The foolishness of waiting until old age to quit sin
1 min • Digitized on December 6, 2021
#Doctors of the Church #Doctrine #Exhortation #Justice #Morals
From The Sinner’s Guide, page 245
By Venerable Louis of Granada
Let me call your attention to the foolish choice you make in selecting old age as a time for repentance, and permitting your youth to go fruitlessly by.
What would you think of a man who, having several beasts of burden, put all the weight upon the weakest, letting the others go unloaded? Greater is the folly of those Christians who assign all the burden of penance to old age, which can hardly support itself, and who spend in idleness the vigorous years of youth.

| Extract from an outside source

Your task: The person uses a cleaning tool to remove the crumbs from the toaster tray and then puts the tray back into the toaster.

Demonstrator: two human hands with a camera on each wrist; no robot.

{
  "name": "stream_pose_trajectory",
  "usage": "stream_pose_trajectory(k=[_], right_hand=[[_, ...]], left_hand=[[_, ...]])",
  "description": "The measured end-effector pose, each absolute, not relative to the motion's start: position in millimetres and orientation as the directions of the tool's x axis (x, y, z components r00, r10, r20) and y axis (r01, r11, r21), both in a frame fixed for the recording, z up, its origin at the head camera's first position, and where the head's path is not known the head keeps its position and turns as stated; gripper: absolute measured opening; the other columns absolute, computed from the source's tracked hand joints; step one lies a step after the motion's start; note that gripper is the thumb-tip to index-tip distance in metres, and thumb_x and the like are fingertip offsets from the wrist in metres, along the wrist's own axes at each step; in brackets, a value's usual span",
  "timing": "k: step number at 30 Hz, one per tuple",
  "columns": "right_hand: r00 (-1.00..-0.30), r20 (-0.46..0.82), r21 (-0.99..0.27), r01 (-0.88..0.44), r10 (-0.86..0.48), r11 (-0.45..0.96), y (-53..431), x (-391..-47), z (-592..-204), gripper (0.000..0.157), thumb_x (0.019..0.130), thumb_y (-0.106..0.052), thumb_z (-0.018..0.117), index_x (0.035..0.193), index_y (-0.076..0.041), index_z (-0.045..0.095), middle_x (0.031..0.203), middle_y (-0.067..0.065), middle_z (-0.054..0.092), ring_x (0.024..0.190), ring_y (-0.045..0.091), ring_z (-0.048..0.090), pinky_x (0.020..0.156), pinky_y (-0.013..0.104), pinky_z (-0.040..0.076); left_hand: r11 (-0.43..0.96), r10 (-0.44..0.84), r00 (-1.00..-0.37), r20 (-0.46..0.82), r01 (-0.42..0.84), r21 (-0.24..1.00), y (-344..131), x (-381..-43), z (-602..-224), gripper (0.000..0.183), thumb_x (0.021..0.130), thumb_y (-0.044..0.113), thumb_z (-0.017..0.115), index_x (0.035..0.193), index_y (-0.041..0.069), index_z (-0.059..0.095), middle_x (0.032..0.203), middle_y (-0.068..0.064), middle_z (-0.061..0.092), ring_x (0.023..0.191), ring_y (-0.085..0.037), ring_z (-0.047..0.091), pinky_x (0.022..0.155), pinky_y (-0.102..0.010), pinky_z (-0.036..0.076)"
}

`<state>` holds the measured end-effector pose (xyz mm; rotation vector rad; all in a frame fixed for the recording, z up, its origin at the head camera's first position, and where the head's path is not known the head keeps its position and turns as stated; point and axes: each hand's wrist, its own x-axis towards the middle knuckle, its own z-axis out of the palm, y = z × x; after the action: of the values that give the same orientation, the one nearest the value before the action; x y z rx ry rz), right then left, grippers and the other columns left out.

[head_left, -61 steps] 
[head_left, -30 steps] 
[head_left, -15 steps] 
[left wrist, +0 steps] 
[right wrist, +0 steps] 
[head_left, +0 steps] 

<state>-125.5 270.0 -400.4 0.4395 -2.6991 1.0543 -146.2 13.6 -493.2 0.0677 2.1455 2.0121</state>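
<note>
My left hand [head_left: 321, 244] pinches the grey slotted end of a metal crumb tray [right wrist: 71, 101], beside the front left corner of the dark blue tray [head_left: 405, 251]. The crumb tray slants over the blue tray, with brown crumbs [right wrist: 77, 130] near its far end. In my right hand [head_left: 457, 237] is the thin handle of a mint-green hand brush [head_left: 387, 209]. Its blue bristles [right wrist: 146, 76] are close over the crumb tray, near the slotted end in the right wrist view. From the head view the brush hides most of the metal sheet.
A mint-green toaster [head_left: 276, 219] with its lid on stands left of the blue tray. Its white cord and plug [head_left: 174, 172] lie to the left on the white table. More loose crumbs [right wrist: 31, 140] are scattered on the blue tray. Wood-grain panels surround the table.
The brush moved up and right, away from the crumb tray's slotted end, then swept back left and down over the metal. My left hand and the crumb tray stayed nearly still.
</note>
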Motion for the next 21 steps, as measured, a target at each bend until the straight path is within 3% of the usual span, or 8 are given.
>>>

Seneca has admirably said that he who waits until old age to practise virtue clearly shows that he desires to give to virtue only the time of which he can make no other use.
And do not lose sight of the satisfaction God requires for sin, which is so great that, in the opinion of St. John Climachus, man can with difficulty satisfy each day for the faults he commits each day. Why, then, will you continue to accumulate the debt of sin and defer its payment to old age, which can so poorly satisfy for its own transgressions?
St. Gregory considers this the basest treason, and says that he who defers the duty of penance to old age falls far short of the allegiance he owes to God, and has much reason to fear that he will be a victim of God’s justice rather than the object of that mercy upon which he has so rashly presumed.